A scientific session presented at the Society of Nuclear Medicine and Molecular Imaging meeting detailed the use of Lutetium-177-PSMA-617 (177Lu-PSMA-617), a prostate-specific membrane antigen (PSMA) radioligand therapy, and results from the VISION trial, which found that the therapy prolonged survival when used in conjunction with standard care in patients with advanced PSMA-positive metastatic castration-resistant prostate (mCRPC) cancer. The review was presented by Michael Morris, MD, Medical Oncologist, Memorial Sloan Kettering Cancer Center.

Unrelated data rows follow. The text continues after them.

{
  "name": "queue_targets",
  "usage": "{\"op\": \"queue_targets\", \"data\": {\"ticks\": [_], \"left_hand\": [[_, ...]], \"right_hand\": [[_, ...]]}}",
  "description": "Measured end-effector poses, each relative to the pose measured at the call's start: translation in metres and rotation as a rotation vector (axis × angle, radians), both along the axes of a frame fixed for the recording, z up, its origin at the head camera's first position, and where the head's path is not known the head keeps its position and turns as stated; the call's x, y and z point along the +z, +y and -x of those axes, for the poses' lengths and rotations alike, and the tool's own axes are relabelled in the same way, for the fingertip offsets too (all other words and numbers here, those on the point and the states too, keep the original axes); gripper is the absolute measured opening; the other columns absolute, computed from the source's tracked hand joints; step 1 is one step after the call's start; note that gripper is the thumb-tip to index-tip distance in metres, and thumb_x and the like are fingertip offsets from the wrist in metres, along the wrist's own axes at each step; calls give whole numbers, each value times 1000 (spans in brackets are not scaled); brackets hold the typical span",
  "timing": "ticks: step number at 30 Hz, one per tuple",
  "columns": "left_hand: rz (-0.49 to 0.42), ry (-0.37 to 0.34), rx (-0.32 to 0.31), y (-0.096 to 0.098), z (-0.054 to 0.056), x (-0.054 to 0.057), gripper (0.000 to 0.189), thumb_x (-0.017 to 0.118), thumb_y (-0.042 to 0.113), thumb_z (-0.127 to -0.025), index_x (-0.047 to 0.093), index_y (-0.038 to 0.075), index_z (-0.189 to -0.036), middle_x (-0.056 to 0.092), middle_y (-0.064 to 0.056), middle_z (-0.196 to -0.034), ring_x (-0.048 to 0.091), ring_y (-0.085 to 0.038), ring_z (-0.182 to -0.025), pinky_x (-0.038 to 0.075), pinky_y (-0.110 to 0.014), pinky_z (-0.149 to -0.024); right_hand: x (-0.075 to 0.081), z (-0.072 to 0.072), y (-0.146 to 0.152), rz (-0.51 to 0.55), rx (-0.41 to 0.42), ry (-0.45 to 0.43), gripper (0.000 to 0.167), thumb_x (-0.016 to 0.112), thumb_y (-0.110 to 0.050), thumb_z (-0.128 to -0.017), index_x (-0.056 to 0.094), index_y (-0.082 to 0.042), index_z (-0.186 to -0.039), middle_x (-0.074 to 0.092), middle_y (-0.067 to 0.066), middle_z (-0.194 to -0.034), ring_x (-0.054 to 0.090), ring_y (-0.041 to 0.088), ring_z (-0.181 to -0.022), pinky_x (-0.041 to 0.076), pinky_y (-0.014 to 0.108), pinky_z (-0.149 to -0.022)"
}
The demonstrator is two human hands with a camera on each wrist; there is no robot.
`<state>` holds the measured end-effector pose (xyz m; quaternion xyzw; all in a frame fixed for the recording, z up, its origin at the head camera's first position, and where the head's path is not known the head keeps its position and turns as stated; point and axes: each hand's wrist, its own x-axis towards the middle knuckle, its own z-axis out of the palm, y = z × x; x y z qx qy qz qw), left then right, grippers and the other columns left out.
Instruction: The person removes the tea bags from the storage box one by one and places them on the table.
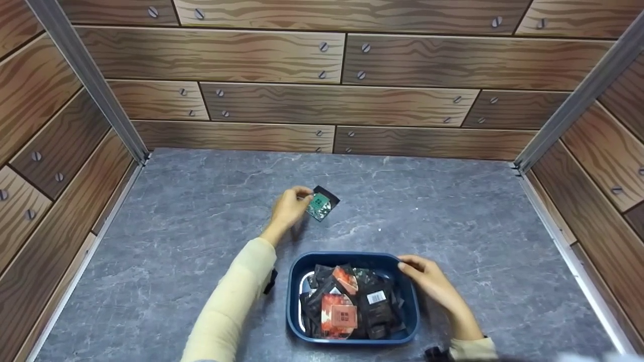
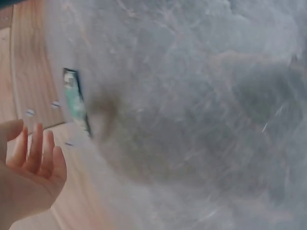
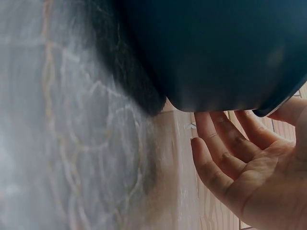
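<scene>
A small flat packet, green and silver with a black edge, lies on the grey marbled table. Beside its left edge is my left hand, fingers loosely bent. In the left wrist view a gap shows between that hand and the packet, and nothing is in the fingers. My right hand pinches the far right corner of a blue plastic bin. In the right wrist view the thumb of the right hand goes over the bin's rim, with the fingers against the outer wall.
Inside the bin lie several black packets and a red-orange one. Wood-patterned panels enclose the table at the back and both sides, with grey metal posts at the corners.
</scene>
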<state>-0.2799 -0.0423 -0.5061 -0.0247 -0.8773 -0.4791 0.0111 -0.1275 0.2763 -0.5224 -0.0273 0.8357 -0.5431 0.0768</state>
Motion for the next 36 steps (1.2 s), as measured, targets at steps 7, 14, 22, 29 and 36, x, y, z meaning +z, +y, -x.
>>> {"op": "queue_targets", "data": {"ticks": [7, 14, 22, 29, 36], "left_hand": [[83, 64, -233, 5, -22, 26, 18, 63, 19, -97, 71, 9, -110, 71, -3, -103, 66, -20, -93, 52, -38, -84], [205, 117, -497, 15, -53, 51, 18, 63, 19, -97, 71, 12, -111, 71, 0, -104, 65, -14, -92, 53, -31, -82], [503, 294, -895, 44, -93, 63, 23, 64, 21, -97, 70, 17, -118, 70, 4, -117, 65, -14, -108, 49, -28, -94], [796, 567, -1072, 74, -132, 59, 26, 69, 31, -92, 71, 27, -117, 69, 12, -115, 63, -7, -102, 50, -21, -84], [1095, 643, -1146, 93, -165, 47, 48, 70, 46, -88, 59, 37, -134, 54, 16, -141, 48, -7, -128, 43, -28, -100]], "right_hand": [[-1, 0, 0, -1, 9, 6, 33, 60, -14, -99, 62, 10, -122, 67, 19, -115, 61, 13, -100, 48, 24, -89], [0, 1, 0, -7, 14, 3, 33, 60, -14, -99, 62, 10, -122, 67, 20, -115, 61, 12, -100, 48, 23, -89], [0, 0, -1, 19, 19, 0, 33, 59, -12, -99, 61, 11, -122, 67, 21, -116, 61, 10, -99, 48, 21, -88], [-1, 0, 1, 36, 41, -4, 33, 58, -12, -100, 60, 12, -123, 66, 21, -115, 62, 14, -100, 49, 22, -86], [-1, 0, 1, 22, 32, -10, 33, 59, -13, -100, 60, 11, -123, 66, 20, -116, 62, 17, -101, 49, 23, -86]]}}
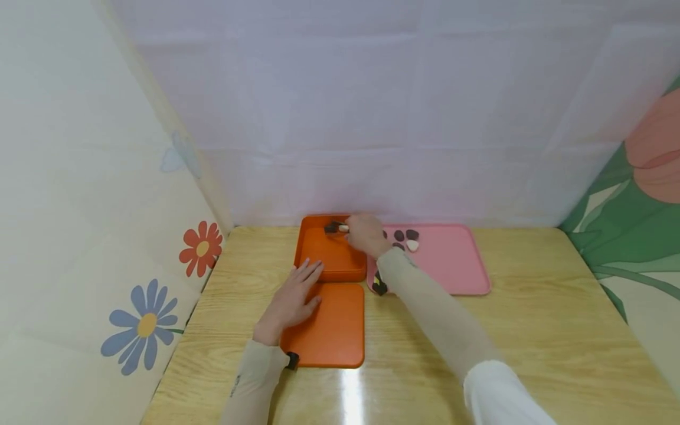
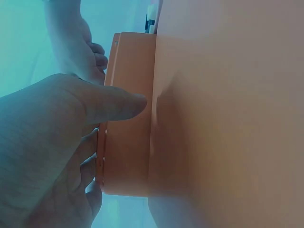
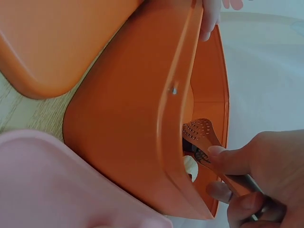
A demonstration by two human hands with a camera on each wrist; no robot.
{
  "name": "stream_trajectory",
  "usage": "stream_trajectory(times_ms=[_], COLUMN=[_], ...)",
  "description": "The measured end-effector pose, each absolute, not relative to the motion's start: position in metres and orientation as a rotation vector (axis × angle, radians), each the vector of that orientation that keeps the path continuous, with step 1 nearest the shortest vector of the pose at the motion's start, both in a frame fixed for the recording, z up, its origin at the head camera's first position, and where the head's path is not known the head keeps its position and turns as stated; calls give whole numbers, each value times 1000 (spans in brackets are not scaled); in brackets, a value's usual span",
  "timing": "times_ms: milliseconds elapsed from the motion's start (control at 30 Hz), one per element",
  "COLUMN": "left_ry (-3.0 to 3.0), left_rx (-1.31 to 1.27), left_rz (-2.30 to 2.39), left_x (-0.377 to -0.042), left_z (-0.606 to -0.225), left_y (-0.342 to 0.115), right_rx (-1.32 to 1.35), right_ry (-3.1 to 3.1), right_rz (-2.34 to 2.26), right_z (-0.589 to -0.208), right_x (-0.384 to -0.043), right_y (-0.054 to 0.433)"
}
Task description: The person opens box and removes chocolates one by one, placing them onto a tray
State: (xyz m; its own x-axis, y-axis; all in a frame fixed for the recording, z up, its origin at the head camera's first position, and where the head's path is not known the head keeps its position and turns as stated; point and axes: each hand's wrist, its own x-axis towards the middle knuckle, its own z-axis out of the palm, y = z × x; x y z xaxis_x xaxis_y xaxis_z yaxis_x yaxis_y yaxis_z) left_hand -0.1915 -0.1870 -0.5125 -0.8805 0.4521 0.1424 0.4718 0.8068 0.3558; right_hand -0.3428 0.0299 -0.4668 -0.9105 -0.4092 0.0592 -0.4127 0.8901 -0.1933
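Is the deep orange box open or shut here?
The orange box is open: the head view shows its inner floor, and the right hand holds perforated tongs reaching inside its rim.

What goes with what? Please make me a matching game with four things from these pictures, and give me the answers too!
Things
1. Tongs
2. Left hand
3. Pink tray
4. Flat orange square

Where or how
A. Has dark pieces on it
B. Lies just in front of the orange box, on the person's side
C. Held by the right hand
D. Rests on the orange box's near rim

Right pairs: 1-C, 2-D, 3-A, 4-B
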Motion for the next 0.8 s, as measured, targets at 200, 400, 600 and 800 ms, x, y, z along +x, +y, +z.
stream_trajectory(times_ms=[200,400,600,800], left_ry=[-2948,-2946,-2949,-2946], left_rx=[-749,-753,-746,-743], left_rz=[-590,-584,-589,-575], left_x=[-191,-191,-190,-190], left_z=[-511,-511,-511,-511], left_y=[-186,-185,-186,-186], right_rx=[656,643,646,623], right_ry=[-3035,-3053,-3044,-3026], right_rz=[283,298,324,335], right_z=[-469,-469,-470,-475], right_x=[-344,-345,-343,-343], right_y=[27,26,25,23])
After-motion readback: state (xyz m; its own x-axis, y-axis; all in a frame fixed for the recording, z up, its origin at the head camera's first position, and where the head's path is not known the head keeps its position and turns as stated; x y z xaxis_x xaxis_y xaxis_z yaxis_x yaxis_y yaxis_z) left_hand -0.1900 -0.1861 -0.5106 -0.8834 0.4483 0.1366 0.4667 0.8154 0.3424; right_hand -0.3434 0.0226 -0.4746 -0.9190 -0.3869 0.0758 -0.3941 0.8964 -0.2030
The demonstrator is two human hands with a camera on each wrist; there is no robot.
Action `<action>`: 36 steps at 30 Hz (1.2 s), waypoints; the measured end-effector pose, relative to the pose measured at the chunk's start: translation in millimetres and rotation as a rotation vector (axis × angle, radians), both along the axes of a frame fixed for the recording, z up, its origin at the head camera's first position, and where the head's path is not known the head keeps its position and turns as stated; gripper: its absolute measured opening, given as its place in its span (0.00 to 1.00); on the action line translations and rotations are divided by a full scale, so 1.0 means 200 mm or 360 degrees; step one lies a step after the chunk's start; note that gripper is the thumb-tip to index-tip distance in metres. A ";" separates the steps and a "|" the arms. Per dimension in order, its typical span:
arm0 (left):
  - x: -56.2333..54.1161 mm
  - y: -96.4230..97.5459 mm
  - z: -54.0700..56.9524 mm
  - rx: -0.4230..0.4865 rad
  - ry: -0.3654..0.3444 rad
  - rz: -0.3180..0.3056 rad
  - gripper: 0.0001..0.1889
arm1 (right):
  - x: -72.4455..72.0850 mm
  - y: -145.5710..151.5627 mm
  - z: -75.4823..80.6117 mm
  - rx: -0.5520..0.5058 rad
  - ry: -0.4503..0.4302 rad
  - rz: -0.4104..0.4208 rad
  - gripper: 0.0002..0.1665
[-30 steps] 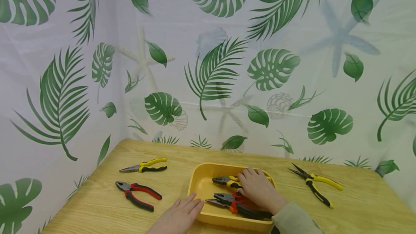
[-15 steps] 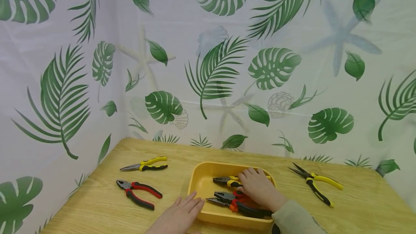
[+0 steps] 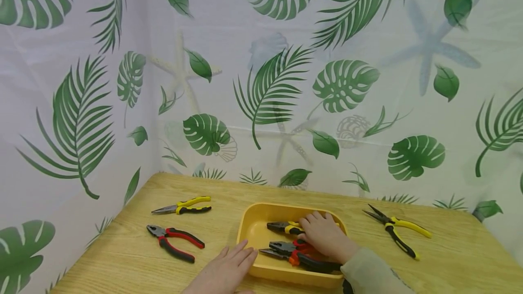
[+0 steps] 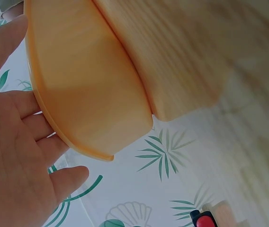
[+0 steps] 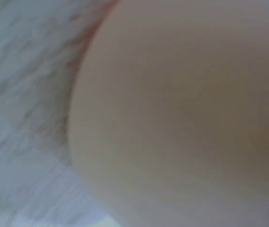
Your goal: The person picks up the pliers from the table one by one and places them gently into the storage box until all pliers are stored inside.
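Note:
A yellow plastic bin [image 3: 255,235] stands on the table with several pliers inside. My left hand [image 3: 222,269] rests its nearly straight fingers over the bin's left front rim; in the left wrist view the fingertips pass behind the bin wall [image 4: 87,85]. Over the far right of the bin, my right hand [image 3: 324,236] grips yellow-and-black pliers [image 3: 279,227], covering most of their handles. In front of them lie red-and-black pliers [image 3: 282,246] and long-nose pliers [image 3: 273,253], partly overlapping. Blurred skin fills most of the right wrist view.
Left of the bin lie yellow-handled long-nose pliers [image 3: 181,206] and red-handled pliers [image 3: 175,242]. Opened yellow-and-black long-nose pliers [image 3: 392,228] lie to the right. A leaf-printed cloth [image 3: 261,103] hangs behind the wooden table [image 3: 122,262].

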State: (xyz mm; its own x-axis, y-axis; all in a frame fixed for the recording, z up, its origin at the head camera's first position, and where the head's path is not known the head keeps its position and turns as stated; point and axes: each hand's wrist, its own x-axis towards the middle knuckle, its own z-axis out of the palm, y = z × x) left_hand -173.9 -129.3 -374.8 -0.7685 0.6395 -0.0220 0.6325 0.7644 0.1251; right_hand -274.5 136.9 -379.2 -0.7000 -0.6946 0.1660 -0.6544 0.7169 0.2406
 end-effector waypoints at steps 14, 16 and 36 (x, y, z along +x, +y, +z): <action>0.00 0.00 0.00 0.0007 0.0023 -0.0008 0.39 | 0.01 -0.02 0.00 -0.0003 -0.0282 -0.0141 0.22; 0.00 0.00 -0.01 0.0008 0.0026 -0.0009 0.39 | 0.00 -0.02 0.00 -0.0012 -0.0295 -0.0146 0.23; 0.00 -0.01 0.00 0.0007 0.0056 -0.0026 0.39 | 0.00 -0.02 0.02 -0.0059 -0.0549 -0.0164 0.21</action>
State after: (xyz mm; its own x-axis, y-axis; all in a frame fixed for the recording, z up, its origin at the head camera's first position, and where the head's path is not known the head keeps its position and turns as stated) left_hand -173.1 -130.4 -374.8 -0.7582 0.6520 0.0074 0.6489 0.7534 0.1060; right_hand -273.6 132.8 -375.9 -0.7851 -0.6155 -0.0686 -0.6165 0.7873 -0.0094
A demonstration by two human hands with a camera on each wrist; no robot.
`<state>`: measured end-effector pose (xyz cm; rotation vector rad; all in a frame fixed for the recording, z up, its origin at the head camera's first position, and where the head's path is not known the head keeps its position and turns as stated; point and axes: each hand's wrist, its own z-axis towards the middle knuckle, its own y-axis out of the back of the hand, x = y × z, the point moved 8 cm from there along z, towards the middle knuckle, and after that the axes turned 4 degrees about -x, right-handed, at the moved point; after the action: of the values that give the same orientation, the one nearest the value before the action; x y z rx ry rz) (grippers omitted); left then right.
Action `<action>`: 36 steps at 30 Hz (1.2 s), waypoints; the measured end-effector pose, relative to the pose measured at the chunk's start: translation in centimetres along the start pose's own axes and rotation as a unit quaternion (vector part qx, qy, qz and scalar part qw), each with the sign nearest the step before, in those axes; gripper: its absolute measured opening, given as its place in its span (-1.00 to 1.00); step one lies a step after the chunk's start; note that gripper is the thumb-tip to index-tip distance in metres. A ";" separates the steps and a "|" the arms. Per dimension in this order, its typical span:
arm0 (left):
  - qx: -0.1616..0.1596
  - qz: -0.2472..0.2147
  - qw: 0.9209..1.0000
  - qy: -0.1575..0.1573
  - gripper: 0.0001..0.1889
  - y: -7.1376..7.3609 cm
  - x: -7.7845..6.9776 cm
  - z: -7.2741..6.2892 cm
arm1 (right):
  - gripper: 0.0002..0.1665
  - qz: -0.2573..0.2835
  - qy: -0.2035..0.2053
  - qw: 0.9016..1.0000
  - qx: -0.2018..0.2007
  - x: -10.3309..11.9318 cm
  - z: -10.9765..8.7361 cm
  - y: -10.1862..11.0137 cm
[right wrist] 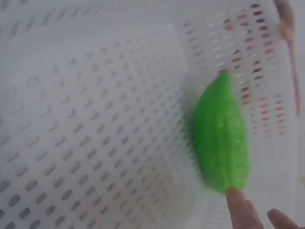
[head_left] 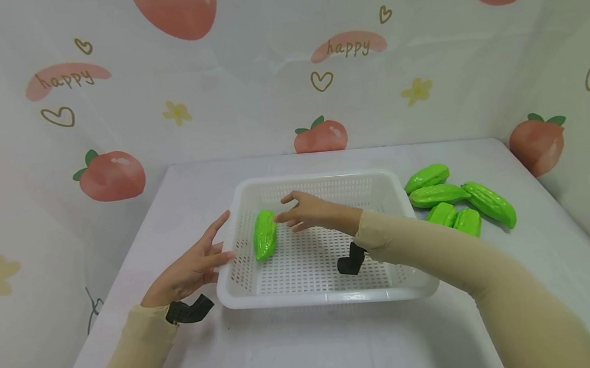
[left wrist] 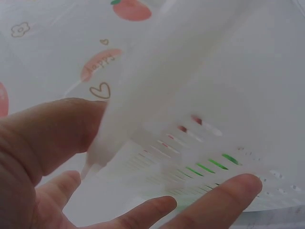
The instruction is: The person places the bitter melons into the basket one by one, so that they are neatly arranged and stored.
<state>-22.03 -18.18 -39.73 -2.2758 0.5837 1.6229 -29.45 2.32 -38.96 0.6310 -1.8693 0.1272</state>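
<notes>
A white perforated plastic basket (head_left: 330, 298) stands on the table, with one glossy, ridged green bitter melon (head_left: 265, 235) lying against its left side. My right hand (head_left: 311, 211) is over the basket, fingers loosely extended and holding nothing. In the right wrist view a fingertip overlaps one end of the bitter melon (right wrist: 221, 136); I cannot tell whether they touch. At the basket's left rim is my left hand (head_left: 192, 271), its thumb laid on the rim and its fingers spread along the outside wall. The left wrist view shows the rim between the thumb and those spread fingers.
To the right of the basket several more green bitter melons (head_left: 438, 196) lie on the white tabletop (head_left: 298, 351), two partly hidden by my right sleeve. A printed cloth backdrop (head_left: 246, 95) hangs behind the table and along its sides.
</notes>
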 end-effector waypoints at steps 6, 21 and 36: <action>0.002 0.001 1.000 -0.001 -0.05 0.0 0.0 0.0 | -0.26 -0.001 0.053 0.998 0.021 2.3 -2.3 1.6; 0.001 0.000 1.000 -0.005 -0.06 0.2 0.0 0.1 | -0.40 0.038 0.167 0.985 0.010 6.5 -10.2 9.3; 0.006 -0.004 1.000 -0.011 -0.07 0.2 0.1 0.1 | -0.44 0.074 0.270 0.952 -0.121 5.0 -15.4 17.5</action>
<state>-22.20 -18.29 -39.86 -2.2461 0.5768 1.6346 -26.18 21.27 -24.78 0.2484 -1.3695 0.1492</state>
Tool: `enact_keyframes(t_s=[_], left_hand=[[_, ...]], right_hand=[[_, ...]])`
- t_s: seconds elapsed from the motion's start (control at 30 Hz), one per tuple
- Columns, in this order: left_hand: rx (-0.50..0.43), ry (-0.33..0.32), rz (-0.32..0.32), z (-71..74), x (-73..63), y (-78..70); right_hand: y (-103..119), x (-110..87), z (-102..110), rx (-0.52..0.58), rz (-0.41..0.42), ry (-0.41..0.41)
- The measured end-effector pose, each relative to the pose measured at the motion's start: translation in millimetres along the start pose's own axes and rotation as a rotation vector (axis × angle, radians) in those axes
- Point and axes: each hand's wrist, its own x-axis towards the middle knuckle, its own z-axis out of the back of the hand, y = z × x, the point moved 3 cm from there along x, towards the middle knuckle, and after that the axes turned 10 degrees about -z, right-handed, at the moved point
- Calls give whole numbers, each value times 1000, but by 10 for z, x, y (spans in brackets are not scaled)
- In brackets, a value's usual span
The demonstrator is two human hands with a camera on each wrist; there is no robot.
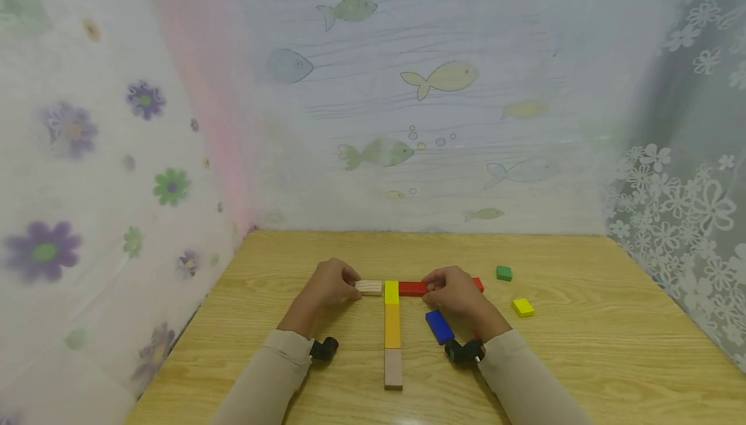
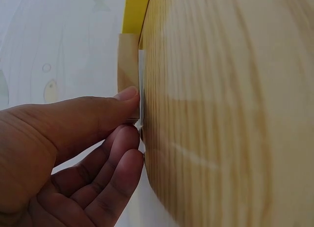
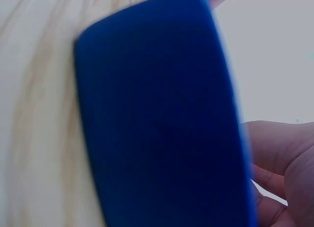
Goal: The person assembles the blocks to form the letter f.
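Head view: your left hand pinches a bare-wood block by its outer end between thumb and fingers; the block lies on the wooden tabletop, long axis sideways, pointing at the yellow block just beside it. Your right hand seems to pinch the red block, likewise sideways, though the slanted blue block largely hides that grip in the right wrist view.

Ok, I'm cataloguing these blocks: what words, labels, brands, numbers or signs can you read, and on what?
No readable text in any view.
The light wooden block, red block and blue block show no lettering.
The backdrop shows fish drawings, no lettering.
Any marking on the black right-wrist device is too small to read.
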Motion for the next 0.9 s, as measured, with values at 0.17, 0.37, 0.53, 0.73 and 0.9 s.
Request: enact_keyframes(t_s=[0.17, 0.37, 0.53, 0.73, 0.9], left_hand=[[3, -2, 2, -18, 13, -11], [7, -6, -3, -15, 13, -44], [15, -10, -6, -21, 16, -45], [12, -11, -10, -33, 25, -27], [11, -12, -25, -41, 39, -13]], right_hand=[[-16, 9, -1, -2, 4, 0], [-6, 1, -2, -14, -4, 4], [-10, 9, -4, -22, -3, -1], [-7, 8, -6, -17, -7, -6], [-3, 5, -9, -17, -11, -8]])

Dr. Morris initiated the review by providing information on PSMA, which is a protein expressed across different disease states and sites, including the bone, bone node, or the internal organs, making it a robust diagnostic and therapeutic target. PSMA’s expression also can be augmented by reducing signaling through the androgen receptor (AR)axis, highlighting another reason for its effectiveness as a target for treating patients with mCRPC. Dr. Morris noted that the protein might make for an ideal therapeutic and diagnostic target because its expression is restricted in healthy tissues.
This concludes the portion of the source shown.